=== What the task requires ===
Could you copy exactly the lines below from the one with "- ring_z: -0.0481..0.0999" to the one with "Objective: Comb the", inclusive, leaving out any pictures?

=== Section Start ===

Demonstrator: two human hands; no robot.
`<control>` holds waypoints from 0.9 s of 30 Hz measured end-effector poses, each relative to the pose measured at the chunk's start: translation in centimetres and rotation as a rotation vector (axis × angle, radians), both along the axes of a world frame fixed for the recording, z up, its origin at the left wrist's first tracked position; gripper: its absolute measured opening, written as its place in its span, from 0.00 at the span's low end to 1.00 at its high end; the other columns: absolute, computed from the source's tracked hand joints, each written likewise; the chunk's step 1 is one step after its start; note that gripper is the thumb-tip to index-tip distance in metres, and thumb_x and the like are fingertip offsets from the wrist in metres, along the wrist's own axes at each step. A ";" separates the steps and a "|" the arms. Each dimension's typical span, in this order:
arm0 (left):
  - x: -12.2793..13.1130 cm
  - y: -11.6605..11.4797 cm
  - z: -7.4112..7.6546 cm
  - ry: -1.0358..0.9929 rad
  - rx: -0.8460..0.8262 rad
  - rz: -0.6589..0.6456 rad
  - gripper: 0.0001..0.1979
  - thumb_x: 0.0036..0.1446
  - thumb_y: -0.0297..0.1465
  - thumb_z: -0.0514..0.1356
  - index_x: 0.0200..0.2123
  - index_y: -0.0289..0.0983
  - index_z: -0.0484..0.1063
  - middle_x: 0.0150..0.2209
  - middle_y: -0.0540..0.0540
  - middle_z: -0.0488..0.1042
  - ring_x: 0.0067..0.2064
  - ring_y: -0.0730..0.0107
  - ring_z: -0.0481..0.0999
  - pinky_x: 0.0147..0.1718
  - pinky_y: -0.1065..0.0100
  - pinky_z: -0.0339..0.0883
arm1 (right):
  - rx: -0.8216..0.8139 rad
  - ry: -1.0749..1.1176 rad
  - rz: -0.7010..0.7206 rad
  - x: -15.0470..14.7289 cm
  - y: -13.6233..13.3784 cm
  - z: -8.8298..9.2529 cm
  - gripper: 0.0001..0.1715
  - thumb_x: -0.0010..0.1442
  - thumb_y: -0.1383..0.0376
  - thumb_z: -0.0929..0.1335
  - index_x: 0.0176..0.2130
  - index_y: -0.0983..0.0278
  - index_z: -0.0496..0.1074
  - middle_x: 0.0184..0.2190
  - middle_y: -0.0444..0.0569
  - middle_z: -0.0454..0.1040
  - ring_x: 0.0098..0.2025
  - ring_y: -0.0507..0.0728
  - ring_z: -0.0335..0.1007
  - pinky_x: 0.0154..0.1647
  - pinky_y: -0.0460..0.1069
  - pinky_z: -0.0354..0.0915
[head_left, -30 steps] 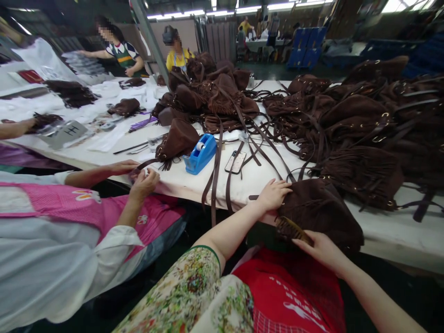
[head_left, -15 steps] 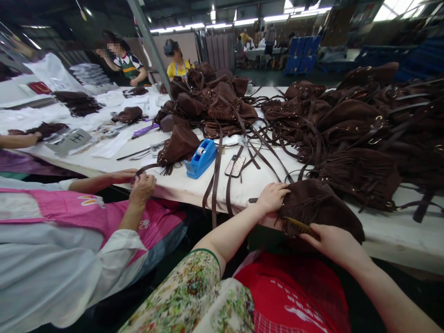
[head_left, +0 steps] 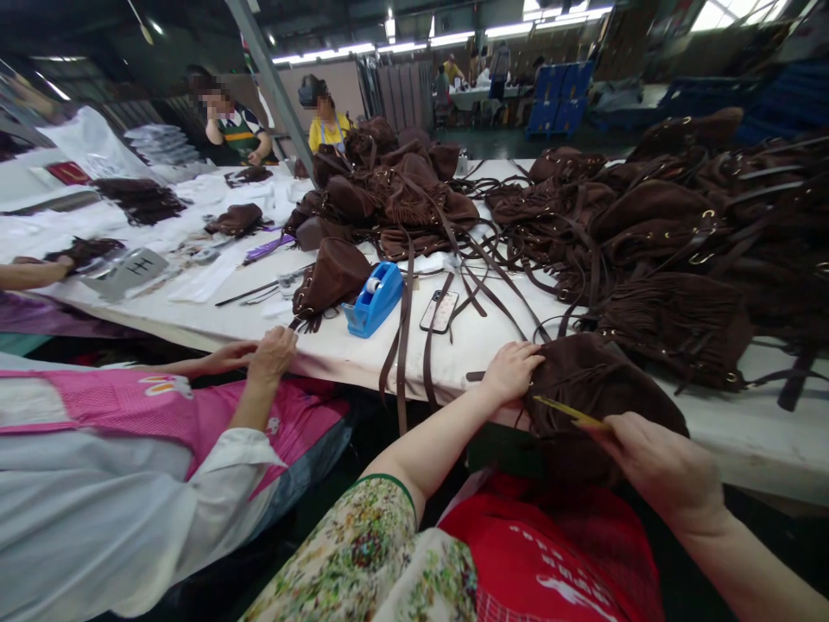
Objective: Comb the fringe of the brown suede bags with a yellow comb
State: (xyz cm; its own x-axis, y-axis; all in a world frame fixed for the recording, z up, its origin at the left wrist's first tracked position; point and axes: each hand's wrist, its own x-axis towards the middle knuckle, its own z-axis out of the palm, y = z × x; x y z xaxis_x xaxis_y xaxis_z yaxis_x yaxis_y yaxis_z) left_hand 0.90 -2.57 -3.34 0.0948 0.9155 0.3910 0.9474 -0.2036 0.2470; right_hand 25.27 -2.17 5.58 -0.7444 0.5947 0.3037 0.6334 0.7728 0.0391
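Note:
A dark brown fringed suede bag (head_left: 612,376) lies at the table's front edge, right in front of me. My left hand (head_left: 514,371) is closed on its left side, fingertips curled over the edge. A yellowish-brown comb (head_left: 562,408) is gripped in my right hand (head_left: 670,466), its tip pointing left over the bag's fringe. Whether the comb touches the fringe I cannot tell. The bag's lower part hangs over the edge, partly behind my right hand.
A blue tape dispenser (head_left: 374,300) and a phone (head_left: 439,311) lie left of the bag. Brown bags (head_left: 414,190) with trailing straps are heaped behind; more crowd the right. At my left, a co-worker in a pink apron (head_left: 123,402) handles a strap near another bag (head_left: 332,276).
My right hand has lifted and turned, so the comb shows edge-on instead of teeth down in the fringe. My left hand stays on the bag. The neighbour's hands have moved slightly.

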 end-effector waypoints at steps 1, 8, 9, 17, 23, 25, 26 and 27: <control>0.1 -0.2 0.2 0.008 0.000 0.009 0.17 0.63 0.27 0.52 0.53 0.37 0.71 0.60 0.45 0.67 0.60 0.66 0.64 0.61 0.61 0.56 | -0.053 0.082 -0.080 0.0 0.3 0.1 0.27 0.63 0.45 0.62 0.27 0.61 0.72 0.22 0.48 0.73 0.24 0.56 0.68 0.23 0.49 0.49; 0.4 -2.5 4.7 -0.040 -0.144 -0.038 0.15 0.65 0.30 0.50 0.49 0.40 0.73 0.51 0.47 0.73 0.50 0.68 0.70 0.51 0.66 0.65 | -0.771 0.300 -0.264 -0.9 3.6 -3.0 0.31 0.58 0.41 0.63 0.39 0.63 0.78 0.30 0.48 0.80 0.31 0.60 0.75 0.31 0.50 0.65; 0.7 -3.2 5.5 -0.073 -0.177 0.002 0.15 0.65 0.32 0.50 0.48 0.39 0.73 0.49 0.45 0.73 0.49 0.67 0.71 0.50 0.66 0.66 | -0.791 0.316 -0.270 -1.1 3.7 -3.5 0.32 0.58 0.41 0.63 0.39 0.64 0.78 0.29 0.49 0.80 0.31 0.60 0.74 0.31 0.50 0.66; 6.3 -9.0 5.9 -0.126 -0.762 0.290 0.44 0.46 0.63 0.57 0.45 0.26 0.72 0.38 0.29 0.75 0.42 0.42 0.77 0.38 0.53 0.73 | -0.838 0.353 -0.292 -2.8 3.9 -4.2 0.33 0.56 0.40 0.64 0.35 0.65 0.78 0.24 0.50 0.78 0.26 0.60 0.72 0.27 0.50 0.64; 5.6 -9.0 3.5 -0.228 -0.774 0.170 0.29 0.59 0.49 0.53 0.47 0.28 0.72 0.41 0.31 0.77 0.44 0.48 0.78 0.42 0.56 0.73 | -0.908 0.353 -0.223 -2.2 3.6 -3.9 0.34 0.56 0.39 0.64 0.38 0.66 0.78 0.24 0.49 0.78 0.26 0.58 0.71 0.26 0.49 0.64; 4.6 -8.8 3.6 -0.268 -0.791 0.114 0.31 0.63 0.51 0.45 0.42 0.30 0.75 0.41 0.33 0.77 0.44 0.51 0.78 0.44 0.57 0.72 | -0.915 0.354 -0.200 -1.9 3.6 -4.1 0.34 0.56 0.40 0.64 0.39 0.66 0.77 0.26 0.48 0.78 0.28 0.59 0.72 0.28 0.49 0.65; 4.2 -8.6 3.8 -0.274 -0.799 0.102 0.30 0.64 0.49 0.44 0.41 0.31 0.75 0.40 0.34 0.78 0.44 0.53 0.78 0.44 0.58 0.72 | -0.915 0.358 -0.188 -1.8 3.7 -4.3 0.33 0.56 0.41 0.65 0.40 0.66 0.77 0.28 0.49 0.79 0.30 0.59 0.73 0.29 0.49 0.65; 3.8 -8.5 3.9 -0.271 -0.796 0.092 0.29 0.64 0.48 0.44 0.40 0.32 0.76 0.40 0.35 0.78 0.44 0.55 0.78 0.44 0.59 0.72 | -0.915 0.361 -0.178 -1.7 3.7 -4.5 0.32 0.57 0.41 0.65 0.40 0.66 0.77 0.30 0.49 0.80 0.32 0.60 0.74 0.31 0.49 0.66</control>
State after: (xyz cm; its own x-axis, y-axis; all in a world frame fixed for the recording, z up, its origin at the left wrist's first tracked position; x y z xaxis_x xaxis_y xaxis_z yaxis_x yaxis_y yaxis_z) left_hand 4.67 -11.07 0.58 0.0025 0.9270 -0.3751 0.8390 0.2021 0.5053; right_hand 23.54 1.58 1.10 -0.5749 0.8067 -0.1368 0.5994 0.3014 -0.7415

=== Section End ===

=== Answer section ===
  - ring_z: -0.0481..0.0999
  - pinky_x: 0.0147..0.1718
  - pinky_y: -0.1065..0.0100
  - pinky_z: -0.0339..0.0883
arm1 (right):
  - rx: -0.8216..0.8139 rad
  - ry: -1.0749..1.1176 rad
  - rz: -0.7010..0.7206 rad
  - x: -15.0470..14.7289 cm
  - y: -13.6233..13.3784 cm
  - z: -8.8298..9.2529 cm
  - gripper: 0.0001..0.1715
  - thumb_x: -0.0010..0.1442
  - thumb_y: -0.1383..0.0376
  - thumb_z: -0.0929..0.1335
  - index_x: 0.0176..0.2130
  - index_y: -0.0983..0.0278
  - index_z: -0.0496..0.1074
  - middle_x: 0.0184..0.2190
  - middle_y: -0.0444..0.0569
  - middle_z: -0.0454..0.1040
  - ring_x: 0.0098..0.2025
  - ring_y: -0.0507..0.0728
  - ring_z: -0.0335..0.1007
  - pinky_x: 0.0154..0.1647
  - pinky_y: -0.0460..0.1069
  - pinky_z: -0.0354..0.0915
[head_left, -30 steps] 
[head_left, -15 steps] 
[head_left, +0 steps] 
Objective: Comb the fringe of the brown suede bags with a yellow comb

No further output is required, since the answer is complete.